Stored data:
____________
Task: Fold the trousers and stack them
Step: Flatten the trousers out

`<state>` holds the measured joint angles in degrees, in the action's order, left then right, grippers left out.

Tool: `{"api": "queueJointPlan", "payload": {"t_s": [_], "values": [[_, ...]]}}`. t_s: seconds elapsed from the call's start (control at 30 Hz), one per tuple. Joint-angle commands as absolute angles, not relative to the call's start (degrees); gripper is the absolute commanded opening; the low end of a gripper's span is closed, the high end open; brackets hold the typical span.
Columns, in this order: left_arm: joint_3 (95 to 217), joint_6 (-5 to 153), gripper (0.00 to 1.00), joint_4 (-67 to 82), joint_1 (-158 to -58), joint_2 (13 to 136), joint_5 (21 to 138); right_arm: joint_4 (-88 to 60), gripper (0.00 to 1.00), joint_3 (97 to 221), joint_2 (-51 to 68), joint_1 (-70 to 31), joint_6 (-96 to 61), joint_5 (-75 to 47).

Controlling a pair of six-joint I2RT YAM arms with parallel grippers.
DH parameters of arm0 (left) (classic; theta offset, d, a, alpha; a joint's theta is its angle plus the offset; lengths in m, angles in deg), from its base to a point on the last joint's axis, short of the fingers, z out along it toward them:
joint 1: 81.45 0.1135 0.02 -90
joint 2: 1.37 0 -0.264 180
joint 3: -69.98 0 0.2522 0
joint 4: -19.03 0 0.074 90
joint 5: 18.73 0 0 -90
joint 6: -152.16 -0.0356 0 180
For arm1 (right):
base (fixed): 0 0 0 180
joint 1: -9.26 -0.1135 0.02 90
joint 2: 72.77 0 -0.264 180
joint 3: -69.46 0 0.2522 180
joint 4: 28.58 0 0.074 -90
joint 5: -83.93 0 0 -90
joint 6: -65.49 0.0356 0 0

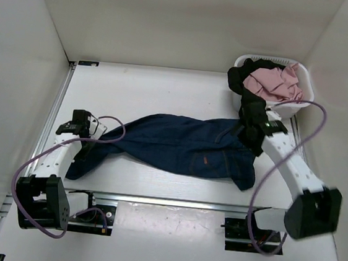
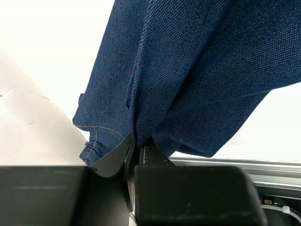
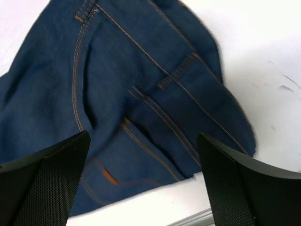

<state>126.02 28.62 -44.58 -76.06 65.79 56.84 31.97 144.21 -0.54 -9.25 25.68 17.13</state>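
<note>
Across the middle of the white table (image 1: 153, 91) the trousers (image 1: 184, 147) lie stretched out, legs left, waist right. The left gripper (image 2: 138, 148) is pinched tight on the leg-end denim. The right gripper (image 3: 143, 136) hangs spread wide over the waist, holding nothing. Looks like the flattening step, pre-fold. Next, I'd guess the left one has to carry the hems rightward onto the waist. White walls all round, laundry basket (image 1: 288, 107) far right.

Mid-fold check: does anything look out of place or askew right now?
The black garment hangs over the rim of the white basket, close to the right gripper. The trousers lie twisted rather than flat, a leg end bunched in the shut left gripper.
</note>
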Motion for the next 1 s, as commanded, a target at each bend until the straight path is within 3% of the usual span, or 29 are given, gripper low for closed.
{"api": "queueJointPlan", "payload": {"t_s": [0.0,0.17,0.47,0.57,0.6,0.7,0.73,0.97], "values": [[125.1,29.1,0.15,-44.6,-76.4,63.4,54.6,26.1,0.99,152.5,10.6,-9.6,24.6,16.2],[124.5,29.1,0.17,-44.7,-76.4,62.9,53.3,32.6,0.99,161.1,25.8,-9.6,25.8,11.5],[125.1,29.1,0.17,-45.2,-76.4,61.7,52.1,28.2,0.98,151.3,26.5,-9.6,31.1,7.3],[126.1,29.1,0.17,-45.2,-75.8,62.3,51.5,26.5,0.80,149.9,27.0,-9.0,31.8,7.3],[126.6,29.1,0.17,-45.2,-75.8,62.3,51.5,26.5,0.55,149.8,27.5,-9.0,31.8,8.1],[127.9,29.1,0.15,-44.7,-75.8,62.8,50.9,26.0,0.07,150.7,29.3,-7.7,32.4,11.2],[128.0,29.1,0.15,-44.7,-75.3,62.8,50.3,26.5,0.00,151.4,30.2,-7.1,31.0,12.4],[132.2,23.2,0.15,-40.3,-73.5,64.5,47.6,28.1,0.00,163.3,28.0,-5.4,22.8,18.1]]}}
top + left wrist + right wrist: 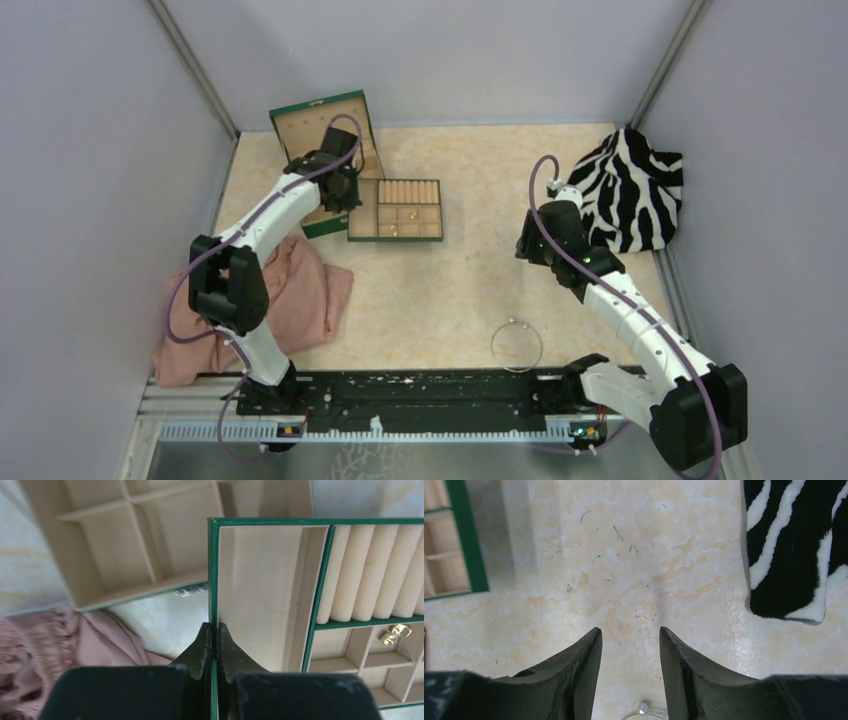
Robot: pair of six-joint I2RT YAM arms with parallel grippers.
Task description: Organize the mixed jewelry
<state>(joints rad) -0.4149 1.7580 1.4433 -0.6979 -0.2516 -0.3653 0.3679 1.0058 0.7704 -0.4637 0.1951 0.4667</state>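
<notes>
**Op:** Status, L gripper [214, 626]?

**Tech:** Jaws closed, pinching the green left rim of the compartment tray [215, 570], one finger inside the wall and one outside. It grips the tray, not jewelry.

**Op:** R gripper [630, 630]?

**Tech:** Jaws apart, nothing between them. It is over bare table [624, 555], between the tray and the zebra cloth [794, 545], touching neither.

**Op:** Jewelry locations?

**Tech:** Gold pieces [410, 212] sit in the tray's small compartments, on the near side of the ring-roll row. Exact count can't be read, too small. The wire hoop [517, 346] lies flat on the table by the near edge, well apart from the tray.

**Op:** Which relation governs the next move?

**Tech:** Hoop vs. R jaws. The hoop lies on the base side of the R gripper, i.e. behind the fingertips, not ahead of them. The R wrist view confirms this: only a short arc w/ a small bead shows at the bottom edge, under the gap between the fingers. The R arm is nearer. The L arm is far off and occupied w/ the tray.

**Op:** Long axis?

**Tech:** None, since it's round. Est. approach: R draws back toward its base, descends and straddles the wire at one pt on the ring. Thin wire flat on a hard surface is probably a slip risk.
</notes>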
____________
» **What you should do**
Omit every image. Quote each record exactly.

» **Solution to the exercise**
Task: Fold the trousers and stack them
Step: Flatten the trousers out

`<state>` holds the measured joint angles in degrees, in the action's order, left then right, grippers left out.

Tool: `{"api": "queueJointPlan", "payload": {"t_s": [_], "values": [[_, ...]]}}`. t_s: seconds elapsed from the call's start (control at 30 Hz), one per tuple. Joint-angle commands as absolute angles, not relative to the call's start (degrees); gripper is the absolute commanded opening; the low end of a gripper's span is closed, the high end open; brackets hold the typical span.
Columns, in this order: left_arm: joint_3 (95 to 217), joint_6 (-5 to 153), gripper (0.00 to 1.00), joint_4 (-67 to 82), joint_1 (-158 to -58), joint_2 (13 to 136), joint_5 (21 to 138); right_arm: joint_4 (-88 to 60), gripper (0.00 to 1.00), joint_3 (97 to 221), joint_2 (-51 to 68), joint_1 (-70 to 31), joint_6 (-96 to 61), joint_5 (-75 to 47).

Controlling a pair of six-joint I2RT YAM arms with parallel grippers.
DH parameters of arm0 (left) (classic; theta offset, d, a, alpha; a joint's theta is its angle plus the offset; lengths in m, angles in deg), from its base to a point on the last joint's axis, short of the fingers, z out along it toward them:
joint 1: 81.45 0.1135 0.02 -90
joint 2: 1.37 0 -0.264 180
joint 3: -69.98 0 0.2522 0
joint 4: -19.03 0 0.074 90
joint 5: 18.73 0 0 -90
joint 6: -152.16 -0.0356 0 180
For arm1 (right):
base (fixed): 0 0 0 180
joint 1: -9.26 -0.1135 0.02 90
joint 2: 72.77 0 -0.264 180
joint 3: -69.46 0 0.2522 180
joint 4: 28.58 0 0.074 -90
joint 5: -83.93 0 0 -90
joint 6: -65.49 0.0356 0 0


<state>126.02 28.62 -44.58 -76.06 65.79 56.84 31.97 144.21 -0.54 -9.25 25.68 17.13</state>
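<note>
Across the middle of the white table (image 1: 153, 91) the trousers (image 1: 184, 147) lie stretched out, legs left, waist right. The left gripper (image 2: 138, 148) is pinched tight on the leg-end denim. The right gripper (image 3: 143, 136) hangs spread wide over the waist, holding nothing. Looks like the flattening step, pre-fold. Next, I'd guess the left one has to carry the hems rightward onto the waist. White walls all round, laundry basket (image 1: 288, 107) far right.

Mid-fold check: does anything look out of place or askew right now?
The black garment hangs over the rim of the white basket, close to the right gripper. The trousers lie twisted rather than flat, a leg end bunched in the shut left gripper.
</note>
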Motion for the next 1 s, as commanded, a target at each bend until the straight path is within 3% of the usual span, or 29 are given, gripper low for closed.
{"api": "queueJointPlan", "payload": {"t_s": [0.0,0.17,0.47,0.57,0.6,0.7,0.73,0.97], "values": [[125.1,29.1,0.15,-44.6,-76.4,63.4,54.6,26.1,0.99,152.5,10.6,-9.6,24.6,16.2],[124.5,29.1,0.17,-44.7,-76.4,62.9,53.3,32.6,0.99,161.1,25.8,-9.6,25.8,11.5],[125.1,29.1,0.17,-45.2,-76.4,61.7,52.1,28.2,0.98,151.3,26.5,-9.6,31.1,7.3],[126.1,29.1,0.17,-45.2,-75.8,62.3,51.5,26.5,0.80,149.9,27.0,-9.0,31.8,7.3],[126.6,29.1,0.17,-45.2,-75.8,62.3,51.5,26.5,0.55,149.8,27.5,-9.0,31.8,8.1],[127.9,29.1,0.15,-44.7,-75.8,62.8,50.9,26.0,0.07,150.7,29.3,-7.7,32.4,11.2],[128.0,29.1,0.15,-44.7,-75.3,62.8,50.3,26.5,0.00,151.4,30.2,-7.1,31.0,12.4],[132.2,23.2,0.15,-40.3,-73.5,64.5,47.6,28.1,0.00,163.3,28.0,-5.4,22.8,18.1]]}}
top + left wrist + right wrist: 
Robot: pair of six-joint I2RT YAM arms with parallel grippers.
Task description: Organize the mixed jewelry
<state>(joints rad) -0.4149 1.7580 1.4433 -0.6979 -0.2516 -0.3653 0.3679 1.0058 0.7704 -0.4637 0.1951 0.4667</state>
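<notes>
**Op:** Status, L gripper [214, 626]?

**Tech:** Jaws closed, pinching the green left rim of the compartment tray [215, 570], one finger inside the wall and one outside. It grips the tray, not jewelry.

**Op:** R gripper [630, 630]?

**Tech:** Jaws apart, nothing between them. It is over bare table [624, 555], between the tray and the zebra cloth [794, 545], touching neither.

**Op:** Jewelry locations?

**Tech:** Gold pieces [410, 212] sit in the tray's small compartments, on the near side of the ring-roll row. Exact count can't be read, too small. The wire hoop [517, 346] lies flat on the table by the near edge, well apart from the tray.

**Op:** Which relation governs the next move?

**Tech:** Hoop vs. R jaws. The hoop lies on the base side of the R gripper, i.e. behind the fingertips, not ahead of them. The R wrist view confirms this: only a short arc w/ a small bead shows at the bottom edge, under the gap between the fingers. The R arm is nearer. The L arm is far off and occupied w/ the tray.

**Op:** Long axis?

**Tech:** None, since it's round. Est. approach: R draws back toward its base, descends and straddles the wire at one pt on the ring. Thin wire flat on a hard surface is probably a slip risk.
</notes>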

Nothing more is required for this exercise.